The chart shows that nominal GDP has been inflated to $15.829 trillion, almost 10 percent above its bubble peak of $14.416 trillion in early 2008. What kind of "catch-up" is this? Well for Sumner et al., in normal times the Fed should target a 3-5 percent increase in the level of nominal GDP. Since early 2010, nominal GDP has been growing at a rate slightly above 4 percent. During the high bubble years of 2003-2006, the growth rate was around 6.5 percent. Yet, despite target growth, the recent run-up in nominal GDP has gone hand-in-hand with massive price inflation in asset and commodity markets. As economist Mark Thornton has recently shown nascent bubbles are forming throughout the economy. The producer price index for commodities has hit record levels. The gold price has set new records and is fluctuating between 60 and 80 percent above its peak during the bubble while oil prices have risen to over $100 per barrel again. Stocks have been reflated back to near their record high during the bubble, with the Dow Jones Industrial Average breaching the 14,000 mark last week. Real estate markets in Manhattan and Washington, D.C. are at all-time highs as are Midwestern farmland prices.

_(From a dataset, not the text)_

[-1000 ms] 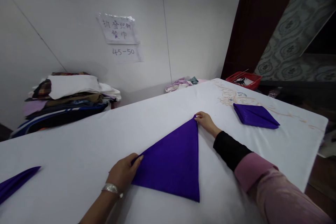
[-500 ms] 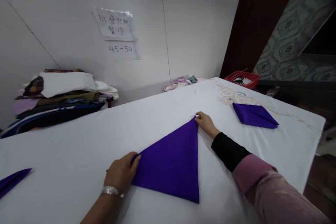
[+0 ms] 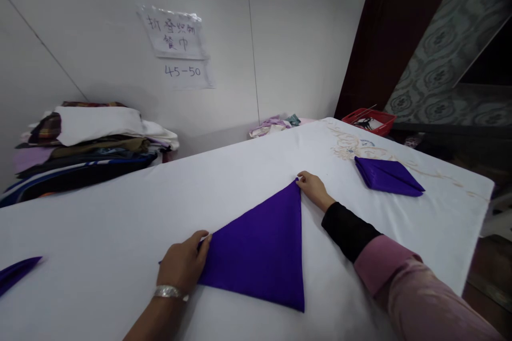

In contrast, the real economy is still stagnating, with real GDP shrinking by 0.1 percent during the fourth quarter of 2012 and the unemployment rate for January ticking up from 7.8 to 7.9 percent. No doubt aware of the tepid performance of the real economy, and its failure to respond to the policy he advocates, Sumner stakes out an odd and silly fallback position. The U.S., he argues, like Japan and Europe, has entered a stage of permanently depressed growth. As Baum reports, Sumner believes "slow nominal and real growth and ultra-low interest rates are less a temporary phenomenon than the norm in developed nations with aging populations." The U.S. economy, Sumner says, is experiencing “long- term secular decline in real interest rates, from 7 percent to negative 1 percent now, at the same time inflation has been trending down.” In other words, low interest rates are not mainly a result of the Fed's actual inflationary monetary policy, but of some imaginary secular stagnation that Sumner has conjured up.

There is no surer sign that market monetarism is soon destined for the dustbin of failed economic doctrines than Sumner's resort to the long-discredited "stagnation thesis" proposed by Keynesian Alvin Hansen in the late 1930s. It is somewhat ironic that the blogonomic phenomenon of market monetarism will barely survive the publication of the first Kindle book expounding the doctrine.